Debate Over Gun Laws, School Security Intensifies
BOSTON — Federal policymakers eyeing gun law reforms in the wake of the Parkland, Florida school shooting should look towards Massachusetts, Gov. Charlie Baker said Thursday.
Asked about President Donald Trump's suggestion of equipping certain trained teachers with concealed guns, Baker and Boston Mayor Martin Walsh, who spoke to reporters separately at a downtown Boston event focusing on opioid addiction, each said they instead wanted to see a focus on the processes through which people obtain guns.
"I've said several times on some of these other major tragedies associated with guns that I would like to see the federal government pursue many of the strategies and the policies that we have here in the commonwealth of Massachusetts," Baker said, pointing to the state's assault weapons ban.
"There are very few states in the country where the chief of police is the vehicle through which you get your gun licenses and your license to carry and that chief of police is in a position to revoke your license if they deem you to be a danger," Baker said. "With respect to teachers, I don't think more guns is the answer, in classrooms, to this problem. I think we should be doing a better job with many of the things we do here in Massachusetts to ensure that people who purchase guns have to pursue a process to get licensed to do so that's far more refined and restricted than it is in many other places."
In a series of tweets Thursday, Trump discussed the possibility of giving concealed guns to "highly trained, gun adept" teachers and coaches with military experience or other specialized training. Such teachers could serve as a deterrent and "immediately fire back if a savage sicko came to a school with bad intentions," Trump wrote.
"If a potential 'sicko shooter' knows that a school has a large number of very weapons talented teachers (and others) who will be instantly shooting, the sicko will NEVER attack that school," the president tweeted. "Cowards won't go there...problem solved. Must be offensive, defense alone won't work!"
Walsh said Trump "doesn't take the time to understand" and suggested he speak with U.S. Rep. Stephen Scalise, who was shot in the hip during a congressional baseball team practice in June, and former Rep. Gabrielle Giffords, who was shot in the head in 2011 while meeting with constituents in a grocery store parking lot.

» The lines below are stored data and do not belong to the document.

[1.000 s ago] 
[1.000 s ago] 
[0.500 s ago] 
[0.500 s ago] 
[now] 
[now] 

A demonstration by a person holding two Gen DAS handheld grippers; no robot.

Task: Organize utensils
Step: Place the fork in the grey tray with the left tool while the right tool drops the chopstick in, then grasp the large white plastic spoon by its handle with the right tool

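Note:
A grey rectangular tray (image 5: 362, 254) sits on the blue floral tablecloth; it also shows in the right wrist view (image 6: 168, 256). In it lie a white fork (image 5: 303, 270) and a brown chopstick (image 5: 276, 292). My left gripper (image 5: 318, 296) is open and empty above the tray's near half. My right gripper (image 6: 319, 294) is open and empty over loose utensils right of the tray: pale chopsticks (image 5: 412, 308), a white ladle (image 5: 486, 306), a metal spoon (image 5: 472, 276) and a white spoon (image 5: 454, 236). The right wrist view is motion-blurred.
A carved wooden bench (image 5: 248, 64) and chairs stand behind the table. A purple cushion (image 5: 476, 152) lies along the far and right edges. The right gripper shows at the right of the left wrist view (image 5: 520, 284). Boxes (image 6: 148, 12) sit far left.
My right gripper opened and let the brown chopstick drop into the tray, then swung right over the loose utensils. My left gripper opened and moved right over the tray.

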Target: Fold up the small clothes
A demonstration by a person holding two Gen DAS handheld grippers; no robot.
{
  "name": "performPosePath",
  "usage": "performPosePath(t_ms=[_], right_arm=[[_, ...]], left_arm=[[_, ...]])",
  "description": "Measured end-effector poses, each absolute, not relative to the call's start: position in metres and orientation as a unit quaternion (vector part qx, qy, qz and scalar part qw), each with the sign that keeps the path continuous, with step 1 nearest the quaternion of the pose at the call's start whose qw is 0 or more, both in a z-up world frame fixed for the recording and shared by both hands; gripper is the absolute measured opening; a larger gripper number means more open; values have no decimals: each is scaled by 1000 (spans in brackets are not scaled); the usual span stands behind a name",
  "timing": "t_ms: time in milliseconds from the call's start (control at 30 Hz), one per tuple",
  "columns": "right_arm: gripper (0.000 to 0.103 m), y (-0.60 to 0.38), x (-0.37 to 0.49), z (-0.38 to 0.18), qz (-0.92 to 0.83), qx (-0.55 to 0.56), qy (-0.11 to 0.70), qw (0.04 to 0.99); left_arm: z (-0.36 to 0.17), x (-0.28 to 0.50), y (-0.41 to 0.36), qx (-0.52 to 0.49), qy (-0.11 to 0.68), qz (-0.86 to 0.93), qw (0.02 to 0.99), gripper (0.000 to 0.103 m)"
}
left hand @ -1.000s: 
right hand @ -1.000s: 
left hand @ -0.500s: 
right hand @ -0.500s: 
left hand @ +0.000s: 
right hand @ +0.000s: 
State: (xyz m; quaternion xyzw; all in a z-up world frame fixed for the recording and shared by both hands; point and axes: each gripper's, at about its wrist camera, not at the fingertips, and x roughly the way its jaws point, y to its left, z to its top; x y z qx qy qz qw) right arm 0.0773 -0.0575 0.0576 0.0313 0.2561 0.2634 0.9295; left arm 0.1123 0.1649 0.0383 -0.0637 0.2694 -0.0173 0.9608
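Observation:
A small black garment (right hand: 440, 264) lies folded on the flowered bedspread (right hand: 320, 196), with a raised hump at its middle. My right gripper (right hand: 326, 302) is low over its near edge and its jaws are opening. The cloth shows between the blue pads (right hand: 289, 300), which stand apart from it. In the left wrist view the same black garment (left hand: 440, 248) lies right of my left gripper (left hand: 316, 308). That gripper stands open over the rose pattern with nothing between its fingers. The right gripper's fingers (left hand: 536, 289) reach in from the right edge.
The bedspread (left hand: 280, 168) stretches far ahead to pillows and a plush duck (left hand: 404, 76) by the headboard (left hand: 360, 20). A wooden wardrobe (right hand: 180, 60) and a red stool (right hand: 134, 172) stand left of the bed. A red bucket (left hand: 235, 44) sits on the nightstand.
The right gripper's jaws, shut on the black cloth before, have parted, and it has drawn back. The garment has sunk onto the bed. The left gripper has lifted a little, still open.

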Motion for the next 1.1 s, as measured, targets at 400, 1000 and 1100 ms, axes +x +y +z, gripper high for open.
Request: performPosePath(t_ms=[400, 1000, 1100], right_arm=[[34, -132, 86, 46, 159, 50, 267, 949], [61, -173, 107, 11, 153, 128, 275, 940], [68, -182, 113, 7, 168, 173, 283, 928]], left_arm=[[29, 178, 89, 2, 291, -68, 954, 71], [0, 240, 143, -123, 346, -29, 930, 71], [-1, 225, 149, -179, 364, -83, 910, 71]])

"Just talk to those two, two that have been shot, and ask them, should the coaches on the first and third base side have a gun?" Walsh said. "Should they have a gun to protect them from playing softball where he got shot, or baseball, whatever he was playing? I just think there has to be a better answer than that.
Instead of discussing armed personnel in schools who could respond to an active shooter scenario, Walsh said the conversation should focus on preventing shootings to begin with, suggesting an expansion of the national background check required to buy firearms.
"How about we not let an 18-year-old buy an assault rifle with unlimited amounts of clips and be able to buy tear gas and a bulletproof vest?" Walsh said. "How about we start there and stop that from happening first before we start talking about arming everyone to shoot the intruder that comes in the school?"
Seventeen people were killed and 15 injured Feb. 14 when a gunman opened fire in the hallways of Marjory Stoneman Douglas High School in Parkland, Florida.
In the week since the shooting, students from the school have been calling for gun law reforms at the state and federal level.
"These young people in Florida are starting a movement," Walsh said. "The Senate and Congress might not have listened to the American people, but they will listen to the young people because they are going to have a movement here, and I commend them for it. I commend them for talking about it, because they're the most impacted by this. This is not the first time in the United States of America that we've had a mass shooting. This happens so frequently now that they need to act, and they can't let the NRA dictate to us about how we keep our kids safe."
Wayne LaPierre, executive vice president of the National Rifle Association, on Thursday addressed the Conservative Political Action Conference, where he called for more school security and blasted "elites" who he said want to "eliminate the Second Amendment and our firearm freedoms so they can eradicate all individual freedoms."
"Our banks, our airports, our NBA games, our NFL games, our office buildings, our movie stars, our politicians, they're all more protected than our children at school," LaPierre said. "Does that make any sense to anybody? Do we really love our money and our celebrities more than we love our children? Can we answer that question honestly, any of us...knowing that we surround and protect so much with armed security while we drop our kids off at school that are so-called gun-free zones that are wide-open targets for any crazy madman bent on evil to come there first?"
LaPierre called for parents, teachers, law enforcement and others to "come together to implement the very best strategy to harden their schools, including effective, trained, armed security."